Why do graffiti artists nearly always do their work on communally owned stuff? It's like they recognise that, say, decorating someone's private house or car might not be welcome. That however good they think their art is, it's not on to impose it on someone else. But it's different for stuff that we communally own or use. There will be people who like seeing it on tube trains and there will be people who don't. The people who don't aren't all "the man".

Always seems a bit odd that it's accepted as some kind of counter-cultural activity, a fight back against the corporate machine or whatever. When it's really quite a self-centred egotistical imposition on things that form the parts of our environment that are shared. It often seems to be defended by those who otherwise emphasise the value of communally used stuff and the importance of making it open and available to all.

Would it be ok to graffiti the inside of an NHS hospital? If not why doesn't the same apply to public transport? Does it say something about how those who use public transport are regarded?

A fly-tipper might have the excuse that they can't afford the cost of disposing of stuff in the proper way... the person with the spray can doesn’t.
 
the problem with Art proper is it is all done by rich middle class men with all the time in the world. P.S Kroyer - the portrait of the artist his wife and his dog. How fucking long did that take, to be in the painting and paint the painting?

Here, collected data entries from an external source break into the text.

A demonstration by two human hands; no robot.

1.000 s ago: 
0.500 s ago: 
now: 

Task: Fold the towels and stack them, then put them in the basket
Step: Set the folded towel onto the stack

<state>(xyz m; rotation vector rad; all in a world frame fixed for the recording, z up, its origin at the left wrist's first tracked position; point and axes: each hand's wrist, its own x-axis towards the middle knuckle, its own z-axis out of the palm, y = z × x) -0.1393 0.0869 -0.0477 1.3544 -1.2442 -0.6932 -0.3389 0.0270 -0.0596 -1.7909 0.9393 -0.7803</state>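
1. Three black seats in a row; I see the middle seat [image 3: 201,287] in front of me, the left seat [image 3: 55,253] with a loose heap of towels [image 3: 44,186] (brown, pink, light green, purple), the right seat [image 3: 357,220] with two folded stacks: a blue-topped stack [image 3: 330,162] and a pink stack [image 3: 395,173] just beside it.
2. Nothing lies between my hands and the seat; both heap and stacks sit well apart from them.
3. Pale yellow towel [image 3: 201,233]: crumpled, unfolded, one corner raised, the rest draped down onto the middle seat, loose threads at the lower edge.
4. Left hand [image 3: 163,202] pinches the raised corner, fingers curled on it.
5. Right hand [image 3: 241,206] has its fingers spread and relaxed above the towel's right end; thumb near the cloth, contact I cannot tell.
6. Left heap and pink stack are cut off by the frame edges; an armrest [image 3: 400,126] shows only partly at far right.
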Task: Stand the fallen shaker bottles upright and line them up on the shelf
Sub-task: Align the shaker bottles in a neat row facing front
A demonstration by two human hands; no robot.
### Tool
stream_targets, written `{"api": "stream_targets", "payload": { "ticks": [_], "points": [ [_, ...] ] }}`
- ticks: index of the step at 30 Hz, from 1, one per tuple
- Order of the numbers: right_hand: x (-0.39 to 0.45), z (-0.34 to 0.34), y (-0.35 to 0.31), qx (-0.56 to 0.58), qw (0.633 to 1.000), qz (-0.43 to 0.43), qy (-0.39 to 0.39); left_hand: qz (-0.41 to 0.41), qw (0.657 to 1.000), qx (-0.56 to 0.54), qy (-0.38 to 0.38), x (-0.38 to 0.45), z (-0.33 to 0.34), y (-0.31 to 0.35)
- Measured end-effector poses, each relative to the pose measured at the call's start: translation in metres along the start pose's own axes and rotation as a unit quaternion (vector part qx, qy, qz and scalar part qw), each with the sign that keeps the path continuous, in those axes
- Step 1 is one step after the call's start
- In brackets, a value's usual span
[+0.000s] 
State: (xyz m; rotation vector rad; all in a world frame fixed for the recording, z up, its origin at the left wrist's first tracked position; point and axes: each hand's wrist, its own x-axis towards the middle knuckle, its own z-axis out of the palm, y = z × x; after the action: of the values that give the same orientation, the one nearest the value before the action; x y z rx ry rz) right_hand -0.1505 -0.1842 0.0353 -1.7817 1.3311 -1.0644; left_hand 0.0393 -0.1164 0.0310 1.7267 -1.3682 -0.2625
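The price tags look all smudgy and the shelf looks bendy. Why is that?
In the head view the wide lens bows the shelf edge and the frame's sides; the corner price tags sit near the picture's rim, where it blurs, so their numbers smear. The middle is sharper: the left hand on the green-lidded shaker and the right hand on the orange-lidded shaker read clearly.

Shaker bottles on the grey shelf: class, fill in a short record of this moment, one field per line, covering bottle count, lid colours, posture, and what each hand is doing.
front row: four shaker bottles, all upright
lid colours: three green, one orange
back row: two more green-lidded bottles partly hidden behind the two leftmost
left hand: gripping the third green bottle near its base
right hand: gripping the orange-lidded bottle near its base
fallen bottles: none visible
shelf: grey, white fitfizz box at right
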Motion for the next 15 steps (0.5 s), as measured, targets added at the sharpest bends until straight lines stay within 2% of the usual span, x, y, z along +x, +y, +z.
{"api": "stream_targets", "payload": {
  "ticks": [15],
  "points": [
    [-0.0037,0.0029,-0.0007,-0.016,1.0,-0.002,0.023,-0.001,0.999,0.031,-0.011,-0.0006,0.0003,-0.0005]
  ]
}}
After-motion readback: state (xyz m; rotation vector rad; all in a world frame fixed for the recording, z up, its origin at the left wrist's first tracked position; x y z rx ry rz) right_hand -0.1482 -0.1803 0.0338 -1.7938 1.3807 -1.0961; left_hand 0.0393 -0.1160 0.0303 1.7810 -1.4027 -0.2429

To get in and out of banned places (its a tube station, not Scafell Pike) and expressing yourself, is far more impressive than sitting around like a cunt for 15 years with your muses.

Graffiti shows we are not just in a matrix. That its possible to think outside the confines of what is and isnt allowed. Its been going on for years. Far longer than fucking advertising which we have no say whether or not we are exposed to it.

I have huge respect for graffiti artists. They make cities come alive.
Graffiti 'artists' remind me that man is the only animal that shits in its own nest.